Everyday AR through AI-in-the-Loop
Suzuki, Ryo, Gonzalez-Franco, Mar, Sra, Misha, Lindlbauer, David
This workshop brings together experts and practitioners from augmented reality (AR) and artificial intelligence (AI) to shape the future of AI-in-the-loop everyday AR experiences. With recent advancements in both AR hardware and AI capabilities, we envision that everyday AR -- always-available and seamlessly integrated into users' daily environments -- is becoming increasingly feasible.

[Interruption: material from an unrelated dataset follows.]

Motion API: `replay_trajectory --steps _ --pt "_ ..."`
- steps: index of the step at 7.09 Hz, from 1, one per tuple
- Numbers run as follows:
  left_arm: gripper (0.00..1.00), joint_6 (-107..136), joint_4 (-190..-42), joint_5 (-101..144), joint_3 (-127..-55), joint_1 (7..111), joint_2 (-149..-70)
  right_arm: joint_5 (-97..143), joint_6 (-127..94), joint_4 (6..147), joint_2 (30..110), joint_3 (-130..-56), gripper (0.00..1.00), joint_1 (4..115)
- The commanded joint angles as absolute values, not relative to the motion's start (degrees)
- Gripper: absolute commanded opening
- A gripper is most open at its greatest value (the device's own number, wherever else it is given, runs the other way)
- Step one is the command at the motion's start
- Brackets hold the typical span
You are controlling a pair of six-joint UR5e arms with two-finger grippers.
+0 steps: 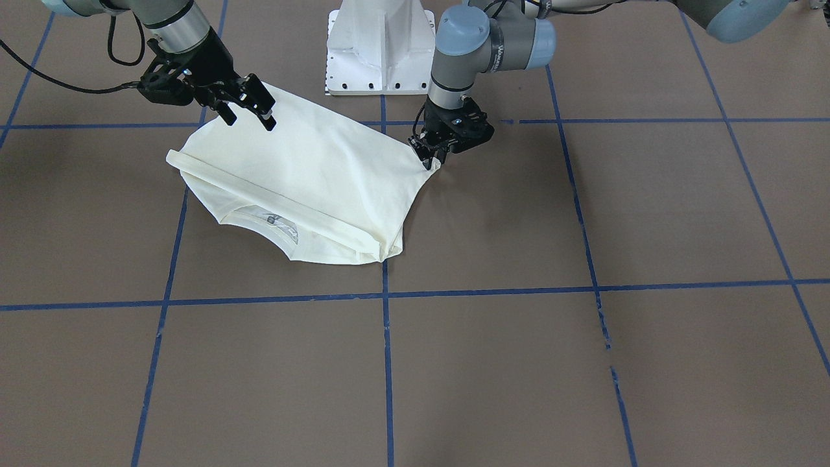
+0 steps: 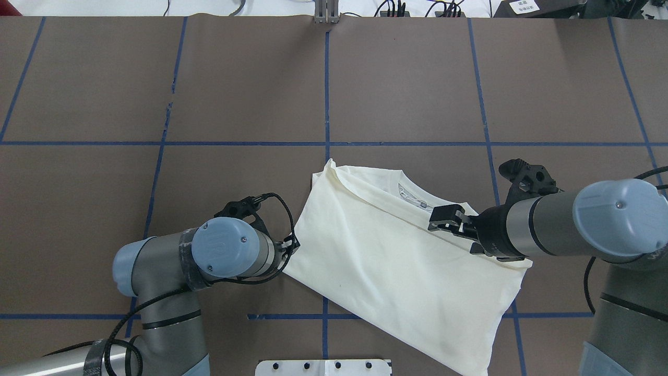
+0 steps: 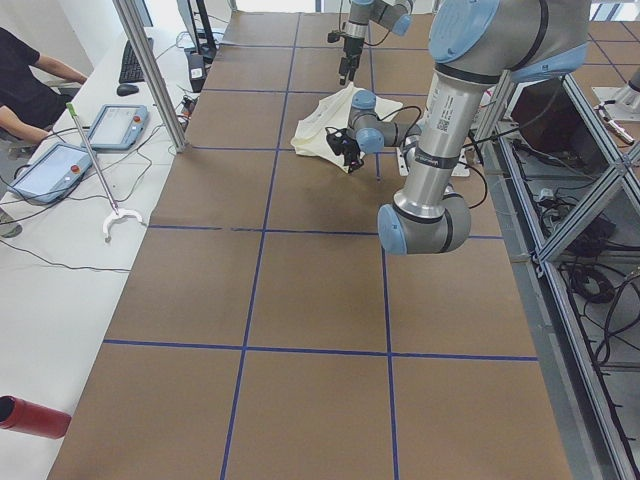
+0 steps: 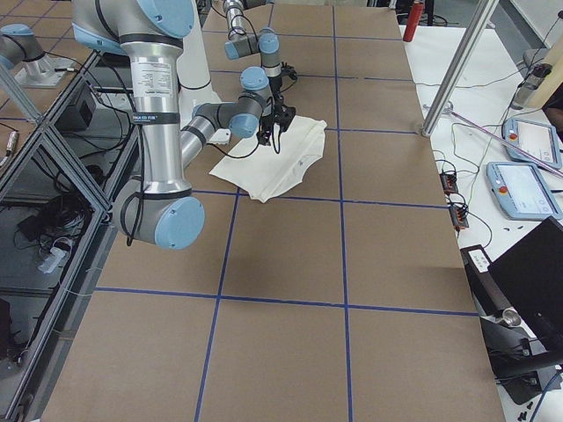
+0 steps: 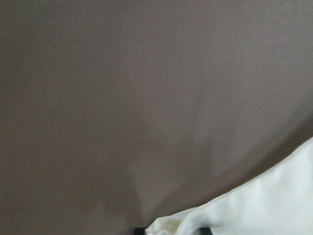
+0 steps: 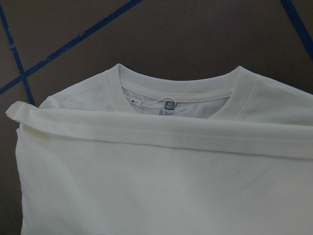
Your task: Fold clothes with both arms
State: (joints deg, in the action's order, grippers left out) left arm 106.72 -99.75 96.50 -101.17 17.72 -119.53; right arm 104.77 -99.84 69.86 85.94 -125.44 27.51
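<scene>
Pinching T-shirt [image 1: 311,175] corner: left pincer [image 1: 430,162]; right pincer [image 1: 251,122] agape.

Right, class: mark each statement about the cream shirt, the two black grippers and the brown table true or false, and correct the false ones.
1. The left gripper pinches a corner of the cream fabric shirt. True.
2. A small label shows inside the ribbed collar. True.
3. The shirt shows a cat print. False: only plain fabric shows.
4. The right gripper is shut on the collar. False: it is open, over the shirt's body.
5. The brown table has red lines. False: the tape lines are blue.
</scene>
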Motion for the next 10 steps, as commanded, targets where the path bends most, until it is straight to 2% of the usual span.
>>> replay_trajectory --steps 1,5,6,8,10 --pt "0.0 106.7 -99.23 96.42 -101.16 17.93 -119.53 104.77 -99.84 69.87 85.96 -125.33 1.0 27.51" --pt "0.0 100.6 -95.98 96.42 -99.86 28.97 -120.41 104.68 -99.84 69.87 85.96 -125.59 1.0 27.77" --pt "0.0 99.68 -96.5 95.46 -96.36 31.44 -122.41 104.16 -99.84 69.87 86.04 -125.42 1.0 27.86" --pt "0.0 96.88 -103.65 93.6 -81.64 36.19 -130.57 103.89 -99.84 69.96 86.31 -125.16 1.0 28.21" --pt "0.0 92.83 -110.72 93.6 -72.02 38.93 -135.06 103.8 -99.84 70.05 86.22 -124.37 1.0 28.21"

This workshop will explore how AI can drive such everyday AR experiences. We discuss a range of topics, including adaptive and context-aware AR, generative AR content creation, always-on AI assistants, AI-driven accessible design, and real-world-oriented AI agents. Our goal is to identify the opportunities and challenges in AI-enabled AR, focusing on creating novel AR experiences that seamlessly blend the digital and physical worlds. Through the workshop, we aim to foster collaboration, inspire future research, and build a community to advance the research field of AI-enhanced AR.